§ Exercise objective
Each line from the opening of the records that follow to the line with "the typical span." needs to be written out exactly. Add nothing.

Segment Start: Given data

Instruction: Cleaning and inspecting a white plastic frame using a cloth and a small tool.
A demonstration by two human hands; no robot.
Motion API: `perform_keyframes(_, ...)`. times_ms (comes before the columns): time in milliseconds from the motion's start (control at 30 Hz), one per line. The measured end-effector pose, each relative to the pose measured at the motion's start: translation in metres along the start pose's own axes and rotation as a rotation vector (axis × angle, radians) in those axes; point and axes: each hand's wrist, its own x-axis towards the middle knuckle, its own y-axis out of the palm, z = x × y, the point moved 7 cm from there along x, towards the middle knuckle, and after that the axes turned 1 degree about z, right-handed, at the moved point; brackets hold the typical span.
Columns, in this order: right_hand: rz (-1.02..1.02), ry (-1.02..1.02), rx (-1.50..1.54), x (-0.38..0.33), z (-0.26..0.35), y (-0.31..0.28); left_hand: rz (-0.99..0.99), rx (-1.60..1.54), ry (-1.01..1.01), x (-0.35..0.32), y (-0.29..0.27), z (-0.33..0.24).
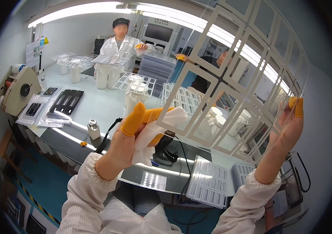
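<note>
A bright workroom with long ceiling strip lights surrounds a pale, glossy worktable (96, 105) that carries stacks of trays and sheets. Above the table, raised toward the lights, a large clear sheet (232, 78) printed with a grid of white rectangular frames is held up and tilted.

The left hand (129, 142), with orange finger cots on its fingertips, pinches the sheet's lower left corner together with a crumpled white wipe (154, 134); the wipe is pressed between the fingers and the sheet. The right hand (286, 132) grips the sheet's right edge, its orange-capped fingertip (298, 107) laid on the sheet and the other fingers curled behind it. Both forearms wear white striped sleeves with gathered cuffs.

Below the sheet, on the table's near edge, lie two white compartment trays (209, 185) side by side, and black cables run beside them. Left of the sheet, on the table, stand a small white bottle (93, 129), black slotted trays (66, 101) on clear bags, and at the table's far left a beige tape dispenser (18, 91). Behind the sheet, further back on the table, are more framed sheets on white stands (135, 84) and a tall stack of clear sheets (156, 66). A person in a white coat and dark cap (120, 45) stands at the table's far side; another person (209, 74) is seen partly through the sheet.
</note>
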Motion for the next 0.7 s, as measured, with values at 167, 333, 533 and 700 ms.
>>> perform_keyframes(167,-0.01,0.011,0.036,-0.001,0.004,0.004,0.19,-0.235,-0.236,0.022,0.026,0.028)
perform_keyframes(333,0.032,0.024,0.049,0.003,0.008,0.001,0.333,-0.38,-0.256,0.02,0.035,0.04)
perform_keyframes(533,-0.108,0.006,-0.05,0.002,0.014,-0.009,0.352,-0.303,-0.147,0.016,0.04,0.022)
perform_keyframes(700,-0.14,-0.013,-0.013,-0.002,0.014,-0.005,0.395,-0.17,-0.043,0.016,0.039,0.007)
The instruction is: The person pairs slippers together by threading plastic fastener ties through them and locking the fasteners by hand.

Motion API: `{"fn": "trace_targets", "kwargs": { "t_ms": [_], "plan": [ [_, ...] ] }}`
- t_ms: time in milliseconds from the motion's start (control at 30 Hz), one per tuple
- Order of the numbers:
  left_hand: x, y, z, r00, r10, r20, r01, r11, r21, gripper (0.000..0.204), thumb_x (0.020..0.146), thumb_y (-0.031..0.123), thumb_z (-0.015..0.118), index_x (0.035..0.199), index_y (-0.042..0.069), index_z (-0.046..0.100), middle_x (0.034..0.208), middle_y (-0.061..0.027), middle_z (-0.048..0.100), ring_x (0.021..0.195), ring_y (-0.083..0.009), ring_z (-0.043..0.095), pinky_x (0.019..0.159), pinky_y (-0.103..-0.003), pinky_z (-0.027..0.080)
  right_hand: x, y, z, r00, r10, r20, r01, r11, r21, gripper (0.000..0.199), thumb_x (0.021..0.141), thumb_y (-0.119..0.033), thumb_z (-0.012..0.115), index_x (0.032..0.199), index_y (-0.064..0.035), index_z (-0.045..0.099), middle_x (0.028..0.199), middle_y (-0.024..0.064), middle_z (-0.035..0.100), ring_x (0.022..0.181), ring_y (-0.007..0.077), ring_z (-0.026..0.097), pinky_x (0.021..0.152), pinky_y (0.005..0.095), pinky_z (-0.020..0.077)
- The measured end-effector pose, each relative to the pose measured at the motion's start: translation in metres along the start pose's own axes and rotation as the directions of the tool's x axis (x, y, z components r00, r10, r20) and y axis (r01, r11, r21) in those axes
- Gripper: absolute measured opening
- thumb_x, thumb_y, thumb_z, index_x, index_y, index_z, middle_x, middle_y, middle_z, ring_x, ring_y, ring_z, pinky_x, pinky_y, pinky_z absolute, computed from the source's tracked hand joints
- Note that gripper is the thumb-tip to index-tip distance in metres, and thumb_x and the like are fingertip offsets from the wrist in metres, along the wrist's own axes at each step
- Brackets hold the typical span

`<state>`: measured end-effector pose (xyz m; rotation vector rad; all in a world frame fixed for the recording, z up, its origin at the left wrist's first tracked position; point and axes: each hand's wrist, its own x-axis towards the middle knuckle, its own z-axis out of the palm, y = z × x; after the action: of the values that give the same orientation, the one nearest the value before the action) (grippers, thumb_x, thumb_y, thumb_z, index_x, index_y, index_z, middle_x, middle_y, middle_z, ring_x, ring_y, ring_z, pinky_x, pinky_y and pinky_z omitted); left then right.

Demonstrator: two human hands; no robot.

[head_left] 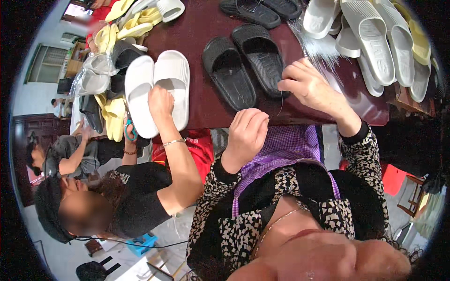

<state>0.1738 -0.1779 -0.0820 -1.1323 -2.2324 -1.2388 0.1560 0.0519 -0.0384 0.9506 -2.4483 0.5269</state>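
the two black slippers have broad straps and textured footbeds

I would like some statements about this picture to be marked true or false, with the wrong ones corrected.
1. The person's right hand is at the nearer black slippers. True.
2. A co-worker's hand is at the white slippers. True.
3. The white slippers lie right of the nearer black slippers. False: they lie left.
4. The tabletop is dark red. True.
5. The person's apron is plain green. False: it is purple and checked.
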Motion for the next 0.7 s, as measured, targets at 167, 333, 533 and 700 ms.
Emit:
{"fn": "trace_targets", "kwargs": {
  "t_ms": [167, 333, 533, 700],
  "plan": [
    [-0.004, -0.006, 0.005, 0.999, -0.053, 0.010, 0.052, 0.998, 0.033, 0.012, 0.074, -0.003, 0.063, 0.085, 0.000, 0.058, 0.082, -0.0139, 0.059, 0.074, -0.0306, 0.059, 0.068, -0.037, 0.048, 0.001, 0.007, 0.014, 0.995, -0.016, 0.100, 0.011, 0.999, 0.051, 0.013, 0.068, -0.004, 0.058, 0.080, -0.0071, 0.060, 0.081, 0.0053, 0.052, 0.080, 0.0220, 0.053, 0.074, 0.0316, 0.0396],
    [-0.005, -0.012, 0.011, 0.994, -0.109, 0.015, 0.109, 0.994, 0.032, 0.009, 0.075, -0.001, 0.062, 0.083, 0.000, 0.058, 0.081, -0.0139, 0.058, 0.074, -0.0309, 0.058, 0.067, -0.037, 0.048, 0.008, 0.019, 0.026, 0.987, -0.051, 0.152, 0.042, 0.997, 0.064, 0.007, 0.072, -0.008, 0.055, 0.078, -0.0079, 0.059, 0.079, 0.0051, 0.051, 0.079, 0.0215, 0.053, 0.073, 0.0311, 0.0393],
    [0.008, -0.029, 0.024, 0.989, -0.149, 0.013, 0.147, 0.985, 0.091, 0.005, 0.077, 0.001, 0.062, 0.081, 0.001, 0.058, 0.080, -0.0136, 0.059, 0.074, -0.0313, 0.058, 0.066, -0.037, 0.047, 0.022, 0.050, 0.055, 0.984, -0.078, 0.161, 0.076, 0.997, 0.024, 0.010, 0.071, -0.007, 0.056, 0.080, -0.0061, 0.059, 0.081, 0.0053, 0.054, 0.082, 0.0230, 0.053, 0.075, 0.0329, 0.0423],
    [0.032, -0.050, 0.035, 0.987, -0.159, -0.020, 0.160, 0.977, 0.143, 0.006, 0.080, 0.007, 0.060, 0.079, 0.003, 0.056, 0.077, -0.0142, 0.057, 0.073, -0.0329, 0.058, 0.065, -0.040, 0.047, 0.041, 0.067, 0.074, 0.982, -0.012, 0.191, 0.008, 1.000, 0.021, 0.010, 0.073, -0.006, 0.057, 0.082, -0.0034, 0.059, 0.085, 0.0074, 0.055, 0.085, 0.0259, 0.055, 0.076, 0.0353, 0.0450]
  ]
}}
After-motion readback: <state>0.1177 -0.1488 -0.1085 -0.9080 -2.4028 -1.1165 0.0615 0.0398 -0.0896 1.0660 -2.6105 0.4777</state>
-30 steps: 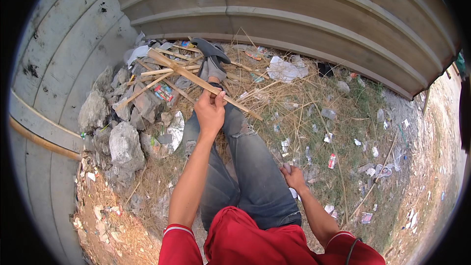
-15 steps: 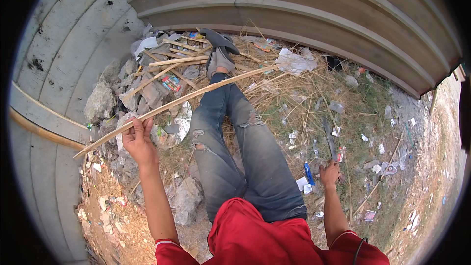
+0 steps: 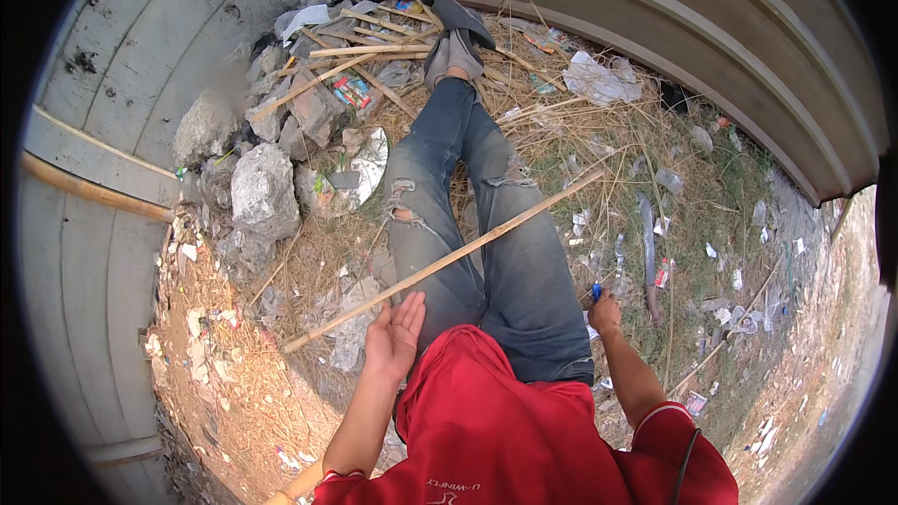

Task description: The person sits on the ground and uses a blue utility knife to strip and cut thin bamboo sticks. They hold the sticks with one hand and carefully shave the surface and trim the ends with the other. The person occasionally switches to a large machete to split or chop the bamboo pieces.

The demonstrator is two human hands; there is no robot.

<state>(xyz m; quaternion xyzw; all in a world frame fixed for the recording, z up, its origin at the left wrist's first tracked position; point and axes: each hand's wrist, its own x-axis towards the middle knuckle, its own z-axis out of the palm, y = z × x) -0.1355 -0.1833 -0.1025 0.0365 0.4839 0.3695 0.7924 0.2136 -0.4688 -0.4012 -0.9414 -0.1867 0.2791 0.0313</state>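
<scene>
From the head camera, looking down past a red shirt (image 3: 505, 421), a person sits with legs in torn blue jeans (image 3: 533, 295) stretched forward over littered dry grass. A long, pale bamboo strip (image 3: 468, 249) slants over the thighs, its near end low on the left and its far end beyond the right knee. The left hand (image 3: 393, 337) lies just below it, palm up, fingers straight and close together, not wrapped around anything; whether the fingertips touch the strip cannot be told. The right hand (image 3: 606, 312), beside the right thigh, has its fingers curled around a small blue object (image 3: 596, 292), mostly hidden. Just beyond that hand, a long dark blade (image 3: 647, 243) rests on the grass. More bamboo sticks (image 3: 365, 50) lie around the grey shoes (image 3: 456, 54), with grey rocks (image 3: 265, 192) to the left and a ribbed metal wall (image 3: 655, 14) ahead.
</scene>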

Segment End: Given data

§ Answer space
Instruction: Cleaning and inspecting a white plastic frame using a cloth and a small tool.
A demonstration by two human hands; no robot.
Motion API: `perform_keyframes(_, ...)`. times_ms (comes before the columns): time in milliseconds from the motion's start (control at 30 Hz), one per line. The measured end-effector pose, each relative to the pose measured at the motion's start: translation in metres along the start pose's own axes and rotation as a rotation vector (axis × angle, radians) in those axes; point and axes: each hand's wrist, its own x-axis towards the middle knuckle, its own y-axis out of the palm, z = x × y, the point moved 7 cm from there along x, towards the middle knuckle, and after that the axes turned 1 degree about z, right-handed, at the moved point; brackets hold the typical span.

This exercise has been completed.